§ **Required action**
Look through the data below, and copy each line that carries the word "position".

§ **The data**
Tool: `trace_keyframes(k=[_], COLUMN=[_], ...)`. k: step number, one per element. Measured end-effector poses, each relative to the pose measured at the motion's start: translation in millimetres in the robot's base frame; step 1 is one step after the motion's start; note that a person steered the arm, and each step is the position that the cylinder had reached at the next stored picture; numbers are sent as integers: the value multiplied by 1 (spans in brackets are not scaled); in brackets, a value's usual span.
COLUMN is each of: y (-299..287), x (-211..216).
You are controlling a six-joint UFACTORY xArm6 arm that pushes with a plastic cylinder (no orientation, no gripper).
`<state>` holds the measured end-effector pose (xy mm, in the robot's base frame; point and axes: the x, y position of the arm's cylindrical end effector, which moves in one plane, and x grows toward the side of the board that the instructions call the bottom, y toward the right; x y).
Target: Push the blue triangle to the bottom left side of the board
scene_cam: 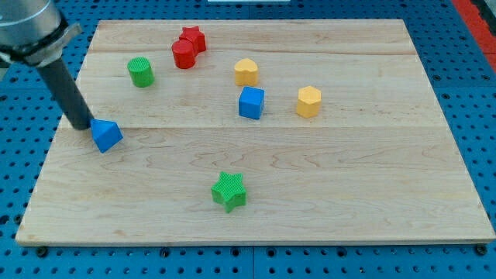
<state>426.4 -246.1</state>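
The blue triangle [107, 135] lies near the board's [325, 209] left edge, about halfway down, with open wood below it toward the bottom left corner. My tip [81, 124] sits just at the triangle's upper left, touching it or very nearly so; the frame cannot settle which. There are no jaws on this arm, only the rod, so nothing is held and the triangle merely rests on the wood.

To do the push well, I judge the tip should bear on the triangle's top side, slightly toward the view's right, so that the force runs down and a little left. From where it stands now, a straight push would send the triangle toward the view's right and downward, away from the left edge. A triangle tends to turn off a rod, so short, centred strokes seem safer than one long one, and the board's edge is close.

Further out, a green cylinder [140, 71] stands above, two red blocks [188, 46] touch near the top, and a blue cube [251, 102] sits mid-board between two yellow blocks [246, 72] [308, 101]. A green star [229, 191] lies lower centre, well clear of the path.

No containers are in view. The board rests on a blue pegboard tabletop [23, 155].
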Motion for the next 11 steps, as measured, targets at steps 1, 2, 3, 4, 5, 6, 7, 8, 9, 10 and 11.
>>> trace_keyframes(k=[1, 2, 3, 4, 5, 6, 7, 8, 9, 10, 11], y=[41, 51, 26, 40, -1, 3, 10, 20, 20, 50, 174], x=[-9, 32, 51, 20, 38, 66, 74, 75, 108, 66, 43])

§ **Output below**
Tool: `trace_keyframes(k=[_], COLUMN=[_], ...)`. k: step number, one per element. Measured end-effector poses, each relative to the pose measured at the motion's start: translation in millimetres in the robot's base frame; step 1 is one step after the motion's start; note that a person steered the arm, and each step is the position that the cylinder had reached at the next stored picture; numbers are sent as integers: the value multiplied by 1 (spans in brackets are not scaled); in brackets, a value's usual span.
`<state>` holds the measured end-effector pose (xy mm, in the robot's base frame; point and axes: the x, y position of the arm's cylindrical end effector, which moves in one plane, and x grows toward the side of the board that the instructions call the bottom, y toward the right; x y).

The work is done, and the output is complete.